Postby RW » Thu May 14, 2020 7:55 am

StrmCkr wrote: However it would be easy to prove RW is RW by confirming how he became a supporter of this site in 2010.

Look up PayPal receipt 4227-5753-8248-**** from June 2nd 2010.

eleven, I'm sorry if I confused you by not considering the variation of the puzzle in my first post. But if you know me at all, you should know that everything uniqueness related was always my main point of interest, and if you know extended uniqueness patterns you should know that in the first post I described how this 14 cell, 7 digit pattern is defined in a regular sudoku, and as you made me aware of my mistake I went on to describe how this technique needs to be altered to be applied in a pencilmark sudoku. The first one closely related to a technique I came up with in 2006, the second.. well, I don't remember if this topic was ever discussed, but since I have spent years studying these patterns, it is obvious to me that this is how it works. I would hope that would be proof enough for you that I am in fact me.
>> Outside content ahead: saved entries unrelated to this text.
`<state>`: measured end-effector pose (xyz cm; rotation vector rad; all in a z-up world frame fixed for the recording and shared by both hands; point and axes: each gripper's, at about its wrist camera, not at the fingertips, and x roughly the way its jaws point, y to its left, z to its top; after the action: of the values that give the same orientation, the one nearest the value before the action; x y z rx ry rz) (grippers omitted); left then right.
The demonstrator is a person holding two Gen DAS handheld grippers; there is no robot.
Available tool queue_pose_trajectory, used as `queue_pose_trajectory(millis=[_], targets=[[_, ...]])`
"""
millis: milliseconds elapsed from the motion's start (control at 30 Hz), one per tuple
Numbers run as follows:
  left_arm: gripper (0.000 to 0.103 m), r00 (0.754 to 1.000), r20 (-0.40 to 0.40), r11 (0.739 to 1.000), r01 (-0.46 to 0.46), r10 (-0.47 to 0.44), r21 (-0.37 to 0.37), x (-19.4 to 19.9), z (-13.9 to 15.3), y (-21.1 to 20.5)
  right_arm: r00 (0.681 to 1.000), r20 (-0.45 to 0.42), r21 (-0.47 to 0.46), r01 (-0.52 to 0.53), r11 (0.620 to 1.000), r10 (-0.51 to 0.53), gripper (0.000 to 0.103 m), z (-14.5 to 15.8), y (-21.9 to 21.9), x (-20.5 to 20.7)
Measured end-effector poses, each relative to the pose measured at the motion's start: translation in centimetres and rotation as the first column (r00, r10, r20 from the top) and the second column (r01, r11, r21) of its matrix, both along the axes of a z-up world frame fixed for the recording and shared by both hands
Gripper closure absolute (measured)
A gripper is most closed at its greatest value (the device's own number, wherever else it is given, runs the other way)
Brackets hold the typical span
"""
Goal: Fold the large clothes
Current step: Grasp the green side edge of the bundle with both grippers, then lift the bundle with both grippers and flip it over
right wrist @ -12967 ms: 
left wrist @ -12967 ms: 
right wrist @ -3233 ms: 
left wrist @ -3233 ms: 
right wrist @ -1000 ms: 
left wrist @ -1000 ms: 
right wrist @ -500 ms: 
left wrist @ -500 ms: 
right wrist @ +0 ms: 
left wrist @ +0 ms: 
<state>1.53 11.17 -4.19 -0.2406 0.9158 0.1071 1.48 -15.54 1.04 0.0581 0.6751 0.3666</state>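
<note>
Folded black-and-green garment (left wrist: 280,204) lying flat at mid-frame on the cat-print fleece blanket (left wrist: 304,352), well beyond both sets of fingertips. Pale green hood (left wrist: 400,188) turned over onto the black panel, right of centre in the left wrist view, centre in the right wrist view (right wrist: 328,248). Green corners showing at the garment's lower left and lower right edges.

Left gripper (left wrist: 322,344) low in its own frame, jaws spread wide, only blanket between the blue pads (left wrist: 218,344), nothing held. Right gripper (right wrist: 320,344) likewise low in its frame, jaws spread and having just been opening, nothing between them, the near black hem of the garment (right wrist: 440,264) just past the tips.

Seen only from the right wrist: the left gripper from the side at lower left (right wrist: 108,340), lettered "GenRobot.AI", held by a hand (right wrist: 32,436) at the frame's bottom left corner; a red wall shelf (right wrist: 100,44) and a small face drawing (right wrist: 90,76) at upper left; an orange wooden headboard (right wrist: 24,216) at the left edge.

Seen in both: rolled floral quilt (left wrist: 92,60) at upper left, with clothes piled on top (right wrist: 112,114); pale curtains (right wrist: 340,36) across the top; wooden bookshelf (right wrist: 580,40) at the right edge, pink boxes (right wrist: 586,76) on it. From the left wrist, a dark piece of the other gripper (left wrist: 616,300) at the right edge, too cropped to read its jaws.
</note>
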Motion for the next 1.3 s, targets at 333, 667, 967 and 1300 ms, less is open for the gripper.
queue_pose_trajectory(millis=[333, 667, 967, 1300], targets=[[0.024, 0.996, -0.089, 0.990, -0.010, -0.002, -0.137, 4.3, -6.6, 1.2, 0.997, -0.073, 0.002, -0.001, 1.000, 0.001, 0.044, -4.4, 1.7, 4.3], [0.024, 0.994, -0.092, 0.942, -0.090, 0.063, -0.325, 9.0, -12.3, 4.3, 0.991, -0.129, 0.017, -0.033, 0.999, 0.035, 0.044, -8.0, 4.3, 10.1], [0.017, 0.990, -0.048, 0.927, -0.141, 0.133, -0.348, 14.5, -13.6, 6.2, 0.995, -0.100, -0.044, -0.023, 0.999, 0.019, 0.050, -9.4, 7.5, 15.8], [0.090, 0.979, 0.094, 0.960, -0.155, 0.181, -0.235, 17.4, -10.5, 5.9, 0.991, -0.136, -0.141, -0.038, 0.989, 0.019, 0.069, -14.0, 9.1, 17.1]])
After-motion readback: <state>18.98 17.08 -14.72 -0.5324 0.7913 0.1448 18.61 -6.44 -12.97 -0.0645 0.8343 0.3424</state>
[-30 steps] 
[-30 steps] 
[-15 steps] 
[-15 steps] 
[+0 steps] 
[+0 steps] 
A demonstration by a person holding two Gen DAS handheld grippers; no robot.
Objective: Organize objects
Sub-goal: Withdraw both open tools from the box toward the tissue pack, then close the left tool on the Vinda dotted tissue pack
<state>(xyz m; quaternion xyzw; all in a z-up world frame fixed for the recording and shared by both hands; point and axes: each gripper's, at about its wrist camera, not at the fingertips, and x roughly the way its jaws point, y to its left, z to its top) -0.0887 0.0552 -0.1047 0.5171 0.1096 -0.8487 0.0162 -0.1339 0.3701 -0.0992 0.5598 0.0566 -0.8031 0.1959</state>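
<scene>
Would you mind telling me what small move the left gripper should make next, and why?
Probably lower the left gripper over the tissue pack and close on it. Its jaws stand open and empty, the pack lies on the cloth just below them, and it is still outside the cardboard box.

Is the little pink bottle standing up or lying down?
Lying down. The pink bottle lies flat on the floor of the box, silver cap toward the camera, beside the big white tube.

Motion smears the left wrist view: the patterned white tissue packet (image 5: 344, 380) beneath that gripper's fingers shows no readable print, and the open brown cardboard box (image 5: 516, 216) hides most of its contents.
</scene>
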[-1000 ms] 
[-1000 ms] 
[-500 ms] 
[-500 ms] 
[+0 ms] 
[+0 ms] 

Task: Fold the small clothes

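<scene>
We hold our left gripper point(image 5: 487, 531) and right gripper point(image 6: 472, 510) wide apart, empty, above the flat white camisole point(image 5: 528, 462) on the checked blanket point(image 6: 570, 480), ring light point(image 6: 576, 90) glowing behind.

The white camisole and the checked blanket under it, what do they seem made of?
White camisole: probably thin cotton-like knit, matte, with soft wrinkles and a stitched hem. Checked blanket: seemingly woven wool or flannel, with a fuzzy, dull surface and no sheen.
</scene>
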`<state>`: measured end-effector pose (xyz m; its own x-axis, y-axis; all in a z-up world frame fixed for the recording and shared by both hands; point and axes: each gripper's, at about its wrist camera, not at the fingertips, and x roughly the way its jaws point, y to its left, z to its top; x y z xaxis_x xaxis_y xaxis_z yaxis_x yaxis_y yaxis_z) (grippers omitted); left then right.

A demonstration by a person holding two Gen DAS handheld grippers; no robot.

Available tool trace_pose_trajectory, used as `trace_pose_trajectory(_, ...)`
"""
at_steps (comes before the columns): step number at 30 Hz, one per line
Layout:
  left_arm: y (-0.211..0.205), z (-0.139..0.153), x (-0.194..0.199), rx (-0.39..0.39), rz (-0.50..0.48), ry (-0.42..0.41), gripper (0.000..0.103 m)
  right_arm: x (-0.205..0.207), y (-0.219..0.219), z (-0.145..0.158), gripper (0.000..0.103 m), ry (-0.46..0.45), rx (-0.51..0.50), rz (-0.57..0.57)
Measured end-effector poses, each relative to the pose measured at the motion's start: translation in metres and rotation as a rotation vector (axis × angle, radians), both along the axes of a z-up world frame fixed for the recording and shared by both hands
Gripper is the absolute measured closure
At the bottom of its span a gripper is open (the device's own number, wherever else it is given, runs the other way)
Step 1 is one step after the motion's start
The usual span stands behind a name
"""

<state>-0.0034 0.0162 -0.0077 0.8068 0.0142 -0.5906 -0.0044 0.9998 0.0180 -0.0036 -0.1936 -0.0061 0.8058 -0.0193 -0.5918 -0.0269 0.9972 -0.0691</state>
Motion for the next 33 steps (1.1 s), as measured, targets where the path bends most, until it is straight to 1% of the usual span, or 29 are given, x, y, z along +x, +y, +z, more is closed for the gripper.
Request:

tarek wrote:It will be difficult to fill the shoes of a mathematician from Finland with skills like RW even if you were Arto Inkala :lol:

Oh, that guy.. :lol:

So thanks for the somewhat surprising welcome, I guess. :D I'm happy to see so many of you are still here. I haven't really done anything sudoku related in the past seven years, until I recently decided to write a little solver/puzzle generator of my own, which had me come back here to look up a few things. This place is still a goldmine of information!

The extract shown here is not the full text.